MICHAEL TROY: The AMA believes there's an easy way for the government to assess the true mental
state of long-term detainees: by granting recognised researchers better access.

DR MARTIN NOTHLING (AMA REPRESENTATIVE): It well could be that they don't want to hear the answer.

MICHAEL TROY: Dr Martin Nothling is the federal AMA councillor representing psychiatry and says
that reports finding mental harm are not breaking news.

DR MARTIN NOTHLING: These results are hardly surprising. We know that people who are incarcerated
are going to have a higher level of psychological distress and psychiatric disorders.

MICHAEL TROY: The Federal Government has strictly controlled access to detainees, but that hasn't
stopped several psychiatrists publishing papers detailing the harm being done. Lateline revealed
last night that instead of commissioning its own research, the government paid for a report by a
Sydney psychiatrist openly critical of the published findings.

SENATOR AMANDA VANSTONE (MINISTER FOR IMMIGRATION): Dr Samuell expressed some concern about the
robustness of some research that was available and on which people, I think, were relying.

MICHAEL TROY: Dr Doron Samuell claimed that the research done on detention centres was fatally
flawed and dishonest.

DORON SAMUELL (PSYCHIATRIST): I am very concerned about objectivity and bias in the research. In
this research, they offered explicit advantage to those participating in the research, and that
corrupted the research itself.

MICHAEL TROY: One of those criticised was Dr Louise Newman, the Director of the New South Wales
Institute of Psychiatry. Last night on Lateline, Dr Newman claimed that the government was trying
to undermine their findings and that Dr Samuell was not qualified to assess their work.

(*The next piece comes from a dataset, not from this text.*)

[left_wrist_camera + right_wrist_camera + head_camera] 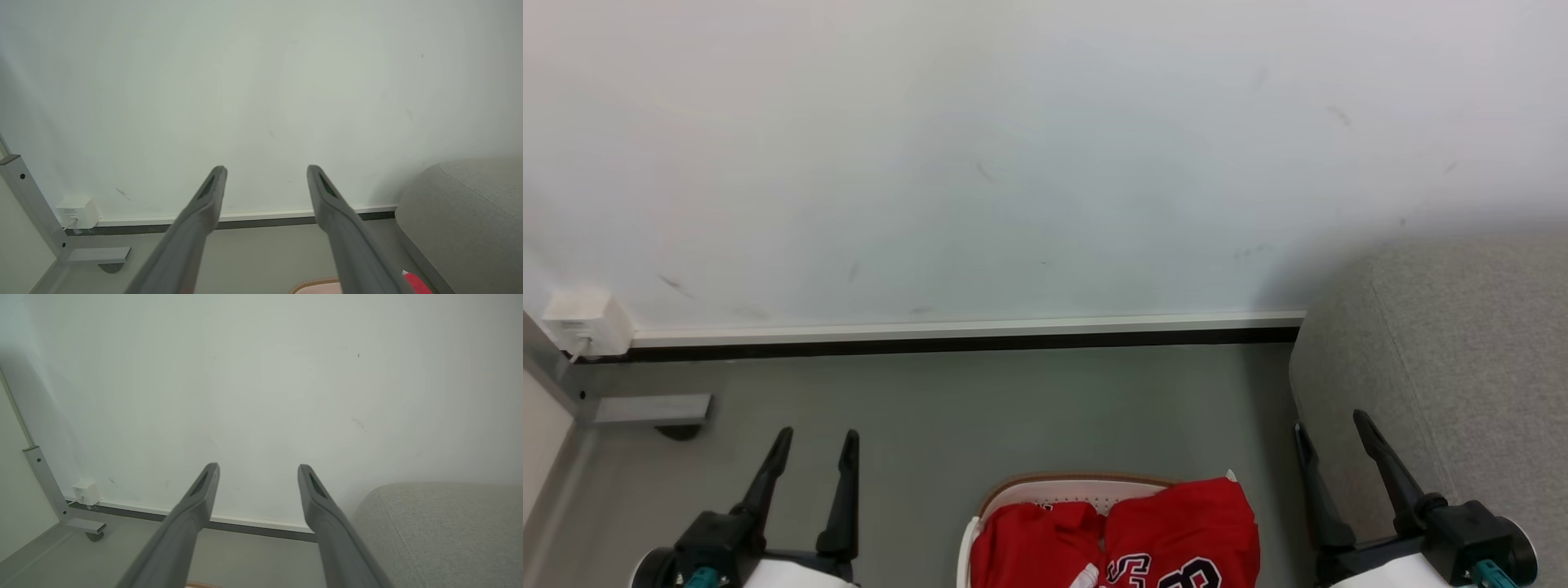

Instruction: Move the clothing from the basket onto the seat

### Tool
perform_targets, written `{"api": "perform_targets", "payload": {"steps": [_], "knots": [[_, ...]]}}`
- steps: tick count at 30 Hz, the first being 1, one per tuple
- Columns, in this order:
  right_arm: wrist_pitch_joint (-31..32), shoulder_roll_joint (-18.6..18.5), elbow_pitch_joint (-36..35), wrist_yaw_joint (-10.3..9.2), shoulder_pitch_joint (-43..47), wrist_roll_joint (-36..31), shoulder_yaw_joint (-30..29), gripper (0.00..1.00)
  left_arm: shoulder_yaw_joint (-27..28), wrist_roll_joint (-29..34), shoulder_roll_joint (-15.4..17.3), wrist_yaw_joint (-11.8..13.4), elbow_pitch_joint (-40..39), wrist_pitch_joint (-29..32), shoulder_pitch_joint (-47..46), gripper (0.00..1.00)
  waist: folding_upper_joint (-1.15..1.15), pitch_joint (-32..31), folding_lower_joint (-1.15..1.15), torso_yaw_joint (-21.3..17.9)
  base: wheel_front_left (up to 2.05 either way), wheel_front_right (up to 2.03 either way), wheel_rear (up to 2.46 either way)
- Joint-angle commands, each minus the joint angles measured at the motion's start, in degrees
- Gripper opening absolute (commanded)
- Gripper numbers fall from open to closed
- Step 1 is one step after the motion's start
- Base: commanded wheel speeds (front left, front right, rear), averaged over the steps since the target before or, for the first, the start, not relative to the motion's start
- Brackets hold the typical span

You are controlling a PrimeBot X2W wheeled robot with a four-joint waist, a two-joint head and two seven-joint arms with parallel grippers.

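Left gripper (818, 437): we see it at the lower left of the head view, its two dark fingers spread wide with nothing between them. It hangs over the bare floor (1013, 408), left of the basket and apart from it.
Right gripper (1330, 421): it is at the lower right, fingers likewise spread and empty. They show against the near end of the seat, and we cannot tell whether they touch it.
Clothing (1176, 523): two red pieces lie bunched in the basket, between the two grippers. The right piece bears dark, white-edged numerals and humps up over the rim on the seat's side.
Basket (1062, 483): white with small holes and a brown rim band. It stands on the floor at the bottom middle, near the seat's rounded corner.
Seat (1462, 367): light grey fabric, on our right, its back end against the wall.
Wall (1045, 163): pale and lightly scuffed, with a white skirting over a dark strip.
Box (584, 322): small and white, low on the wall at far left.
Frame (645, 408): grey metal, its foot on the floor below the box.
Left wrist view: between and past the parted fingers we see wall. A red scrap of clothing shows at the bottom right, by the seat.
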Motion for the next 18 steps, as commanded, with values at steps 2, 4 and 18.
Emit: {"api": "perform_targets", "payload": {"steps": [2,4,18], "knots": [[-0.02,-0.37,0.01,-0.12,-0.83,-0.82,0.08,1.00,-0.13,-0.58,0.18,-0.25,-0.21,-0.03,-0.60,1.00,0.00,0.46,0.00,-0.63,0.00,0.00,0.00],[-0.02,-0.37,-0.11,-0.12,-1.27,-0.91,-0.04,1.00,-0.25,-0.65,0.17,-0.27,-0.19,-0.03,-0.82,1.00,0.00,0.83,0.00,-1.21,0.00,0.00,0.00],[-0.02,-0.34,-4.11,-0.12,-4.68,-2.16,-1.12,1.00,-1.39,-2.26,1.62,-0.83,-1.23,-0.03,-4.81,1.00,0.00,9.57,0.00,-4.74,0.00,0.00,0.00]]}}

DR LOUISE NEWMAN (DIRECTOR, NSW INSTITUTE OF PSYCHIATRY): I see this as nothing more than a
campaign of harassment and personal vilification.

SENATOR AMANDA VANSTONE: If someone comes in - whether you know them or not, but as it happens, I
didn't know Dr Samuell - and puts a proposition that some robustness needs to be tested, it's a
very brave person that says, "Go away. I don't care whether the research is robust or not."

MICHAEL TROY: The AMA finds it an unusual way to assess published academic research.

DR MARTIN NOTHLING: If it's been published, it has been subjected to peer review.

MICHAEL TROY: Senator Vanstone says she will consider calling for more research to be done.